Content
- Lab 1 - Accessing the sandbox
- Lab 2 - Load the sample datasets to HDFS
- Lab 3 - Create Hive tables
- Lab 4 - Analyze the datasets using SQL
Open a web browser and go to the following url
http://<provided_url>:8080/
Username: admin Password: admin
Once logged in, start all services.
It can take up to 12 minutes...
Add a new line to your hosts file such as
11.11.11.11 demo.hortonworks.com
Then download either the ppk or pem private key whether you are using Windows or Mac
On Mac use the terminal to SSH
For Mac users, don't forget to chmod 400 /path/to/hdp-worshop.ppk
before ssh'ing
On Windows use putty
Download GeoIPCountryCSV.zip and WebLogs.zip from the samples folder
Follow this link for a description of the GeoIP database.
Different formats can also be downloaded
Unzip the 2 files and go to Ambari's Files View
Then create these folders:
- /user/admin/workshop/ip_database
- /user/admin/workshop/raw_logs
And upload GeoIPCountryWhois.csv and access.log to ip_database and raw_logs respectively
Exercise: Explore the content on both files on HDFS
Go to Ambaris's Hive View 2.0
First create a new database
CREATE DATABASE workshop;
And create the table below
CREATE EXTERNAL TABLE workshop.geo_ip_country_whois_csv (
start_ip_address STRING,
end_ip_address STRING,
start_ip_int BIGINT,
end_ip_int BIGINT,
country_code VARCHAR(2),
country_name VARCHAR(50)
)
ROW FORMAT SERDE 'org.apache.hadoop.hive.serde2.OpenCSVSerde'
WITH SERDEPROPERTIES (
"separatorChar" = ",",
"quoteChar" = "\""
)
LOCATION '/user/admin/workshop/ip_database';
Create an optimized table
CREATE TABLE workshop.geo_ip_country_whois (
start_ip_address STRING,
end_ip_address STRING,
start_ip_int BIGINT,
end_ip_int BIGINT,
country_code VARCHAR(2),
country_name VARCHAR(50)
)
STORED AS ORC
TBLPROPERTIES ("orc.compress"="SNAPPY");
Import the CSV data
INSERT INTO workshop.geo_ip_country_whois SELECT * FROM workshop.geo_ip_country_whois_csv;
Question: What are the IP ranges for Singapore?
Create a table to access the semi-structured logs format
CREATE EXTERNAL TABLE workshop.raw_logs (
log STRING
)STORED AS TEXTFILE
LOCATION '/user/admin/workshop/raw_logs';
Exercise: Explore the table
Here is an example of Apache web server log:
109.169.248.247 - - [12/Dec/2015:18:25:11 +0100] "GET /administrator/ HTTP/1.1" 200 4263 "-" "Mozilla/5.0 (Windows NT 6.0; rv:34.0) Gecko/20100101 Firefox/34.0" "-"
Notice that web logs need to be parsed following a specific pattern
Here is an example of a regular expression to extract each field:
(\S+) (\S+) (\S+) \[([^\]]+)\] "([A-Z]+) ([^ "]+)?
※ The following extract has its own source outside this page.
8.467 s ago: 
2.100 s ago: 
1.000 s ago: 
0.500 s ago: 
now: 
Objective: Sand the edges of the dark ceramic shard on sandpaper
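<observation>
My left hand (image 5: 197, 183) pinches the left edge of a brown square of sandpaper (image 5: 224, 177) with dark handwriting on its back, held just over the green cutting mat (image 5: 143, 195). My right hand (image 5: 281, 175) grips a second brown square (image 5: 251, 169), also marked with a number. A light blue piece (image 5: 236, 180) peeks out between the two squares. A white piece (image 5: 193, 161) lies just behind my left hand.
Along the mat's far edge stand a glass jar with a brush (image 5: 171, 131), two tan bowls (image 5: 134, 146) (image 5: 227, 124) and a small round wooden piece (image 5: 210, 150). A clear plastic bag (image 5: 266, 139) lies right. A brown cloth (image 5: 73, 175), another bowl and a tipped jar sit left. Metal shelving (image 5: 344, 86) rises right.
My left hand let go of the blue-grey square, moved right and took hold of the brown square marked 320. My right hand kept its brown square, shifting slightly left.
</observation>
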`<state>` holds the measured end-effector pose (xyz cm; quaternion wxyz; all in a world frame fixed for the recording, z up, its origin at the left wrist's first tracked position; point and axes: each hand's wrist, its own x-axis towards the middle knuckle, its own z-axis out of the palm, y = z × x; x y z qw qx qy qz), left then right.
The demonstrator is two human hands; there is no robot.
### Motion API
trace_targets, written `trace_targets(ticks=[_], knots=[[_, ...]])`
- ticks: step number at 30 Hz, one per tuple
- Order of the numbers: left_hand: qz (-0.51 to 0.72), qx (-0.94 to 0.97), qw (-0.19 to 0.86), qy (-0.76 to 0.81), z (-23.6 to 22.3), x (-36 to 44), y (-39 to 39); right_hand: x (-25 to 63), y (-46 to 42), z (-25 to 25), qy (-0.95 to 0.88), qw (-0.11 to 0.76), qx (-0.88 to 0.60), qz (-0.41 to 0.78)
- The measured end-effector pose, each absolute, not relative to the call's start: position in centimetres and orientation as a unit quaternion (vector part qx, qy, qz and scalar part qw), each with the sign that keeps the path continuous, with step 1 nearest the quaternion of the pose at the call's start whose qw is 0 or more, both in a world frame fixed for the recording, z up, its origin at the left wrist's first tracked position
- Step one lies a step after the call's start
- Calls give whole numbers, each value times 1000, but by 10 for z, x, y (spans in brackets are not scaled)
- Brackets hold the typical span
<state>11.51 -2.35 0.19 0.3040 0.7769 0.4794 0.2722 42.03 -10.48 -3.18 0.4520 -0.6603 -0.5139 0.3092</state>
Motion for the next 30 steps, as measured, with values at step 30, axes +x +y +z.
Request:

HTTP\/[0-9.]+" ([0-9]{3}) ([0-9]+|-) "([^"]*)" "([^"]*)" "(\S+)"
Click here for regex description.
In order to increase the read performance we are going to extract the valuable information and insert the results in an optimized table
First we create a target table
CREATE TABLE workshop.web_logs (
ip VARCHAR(15),
ip_to_int BIGINT,
`time` STRING,
request STRING
)
STORED AS ORC
TBLPROPERTIES ("orc.compress"="SNAPPY");
We have added a new column ip_to_int
to calculate the integer representation of an IP (v4). It will be useful later to find out the origin of the connections.
The formula is:
first byte x 256^3 +
second byte x 256^2 +
third byte x 256^1 +
last byte
As an example, the integer representation of IP 10.0.5.9 is 167773449 (10×256^3 + 0×256^2 + 5×256^1 + 9)
Nowadays it's more commom to use CIDR for the IP range representation.
Then extract valuable pieces of information from raw data map them to previously created table definition.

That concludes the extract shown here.